In the end, the lone opposition to the anti-life agenda, the Egyptian delegate, was very criticical of the inaccurate statistics and the push for the creation of a 'right' to abortion.

Events in Geneva this week are the latest in international political manoeuvres in the attempt to declare a human right to abortion, something which has eluded the pro-abortion lobby since their defeat at the 1994 UN conference on population and development, in Cairo.

This week's pro-abortion report arose from a resolution approved in 2009, which called for the High Commissioner for Human Rights to prepare 'a thematic study on preventable maternal mortality and morbidity and human rights'. Following approval of the resolution the thematic study was then elevated to be a joint report of both the High Commissioner and the UN Secretary General.
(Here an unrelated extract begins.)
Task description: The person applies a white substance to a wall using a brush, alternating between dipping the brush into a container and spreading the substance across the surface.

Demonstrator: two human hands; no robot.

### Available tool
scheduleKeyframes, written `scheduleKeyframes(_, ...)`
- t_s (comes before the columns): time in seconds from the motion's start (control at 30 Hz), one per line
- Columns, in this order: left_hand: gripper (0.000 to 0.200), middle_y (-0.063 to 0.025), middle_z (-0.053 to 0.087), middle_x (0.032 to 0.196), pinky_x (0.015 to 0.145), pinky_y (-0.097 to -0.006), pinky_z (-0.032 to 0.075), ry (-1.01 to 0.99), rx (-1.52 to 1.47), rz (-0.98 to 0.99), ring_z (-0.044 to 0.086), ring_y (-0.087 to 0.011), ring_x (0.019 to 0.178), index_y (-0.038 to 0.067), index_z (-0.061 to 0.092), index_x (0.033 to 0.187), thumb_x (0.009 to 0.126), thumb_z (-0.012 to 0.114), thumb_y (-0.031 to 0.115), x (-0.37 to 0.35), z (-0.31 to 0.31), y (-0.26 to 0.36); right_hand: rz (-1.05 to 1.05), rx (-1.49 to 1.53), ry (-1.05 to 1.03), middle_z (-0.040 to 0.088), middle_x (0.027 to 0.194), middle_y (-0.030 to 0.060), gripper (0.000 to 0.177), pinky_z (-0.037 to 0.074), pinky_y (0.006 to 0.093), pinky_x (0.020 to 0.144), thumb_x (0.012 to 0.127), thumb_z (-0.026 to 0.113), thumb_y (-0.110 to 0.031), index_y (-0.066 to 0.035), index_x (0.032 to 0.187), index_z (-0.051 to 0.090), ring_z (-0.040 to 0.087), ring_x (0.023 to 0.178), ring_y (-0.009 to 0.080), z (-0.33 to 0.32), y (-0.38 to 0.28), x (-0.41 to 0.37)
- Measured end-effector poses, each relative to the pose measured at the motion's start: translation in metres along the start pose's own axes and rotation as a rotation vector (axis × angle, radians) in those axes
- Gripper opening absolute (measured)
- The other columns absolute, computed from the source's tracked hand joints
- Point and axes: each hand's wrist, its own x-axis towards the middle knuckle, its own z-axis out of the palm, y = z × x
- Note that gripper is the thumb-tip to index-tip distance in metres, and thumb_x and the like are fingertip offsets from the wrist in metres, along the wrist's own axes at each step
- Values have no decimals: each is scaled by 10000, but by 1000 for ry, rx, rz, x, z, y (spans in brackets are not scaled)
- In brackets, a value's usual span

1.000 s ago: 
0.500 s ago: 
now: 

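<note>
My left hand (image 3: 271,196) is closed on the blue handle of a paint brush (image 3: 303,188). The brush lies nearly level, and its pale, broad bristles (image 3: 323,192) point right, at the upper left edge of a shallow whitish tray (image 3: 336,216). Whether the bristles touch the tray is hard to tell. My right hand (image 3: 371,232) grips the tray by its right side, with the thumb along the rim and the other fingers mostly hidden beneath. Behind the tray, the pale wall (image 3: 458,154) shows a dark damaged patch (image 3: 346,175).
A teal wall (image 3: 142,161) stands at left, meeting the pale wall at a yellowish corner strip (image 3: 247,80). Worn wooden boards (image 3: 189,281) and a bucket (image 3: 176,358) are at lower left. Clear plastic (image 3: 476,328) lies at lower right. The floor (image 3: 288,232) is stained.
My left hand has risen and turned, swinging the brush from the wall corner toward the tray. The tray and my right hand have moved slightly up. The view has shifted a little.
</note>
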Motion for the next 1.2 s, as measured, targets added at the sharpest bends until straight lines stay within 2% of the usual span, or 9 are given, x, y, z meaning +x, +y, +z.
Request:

The subsequent report and Monday’s one-sided debate are a prelude to the review of the Millennium Development Goals due to take place in September in New York - when, I've no doubt, this report will be back on the agenda.

Prior to preparation of her report the High Commissioner invited submissions from interested parties. However, despite the fact that a number of pro-life organizations made detailed submissions setting out the real causes of maternal death (and how high levels of maternal mortality in developing countries can be reduced without recourse to abortion) the High Commissioner's report cites so called “unsafe abortion” as one of the major causes of maternal mortality. It was based on the World Health Organisation statistics, which have been shown to be wildly inaccurate; and, once prepared, the report was carefully handled to sidestep any possibility of the flawed statistics being exposed or criticized in a resolution, thus undermining the report's credibility.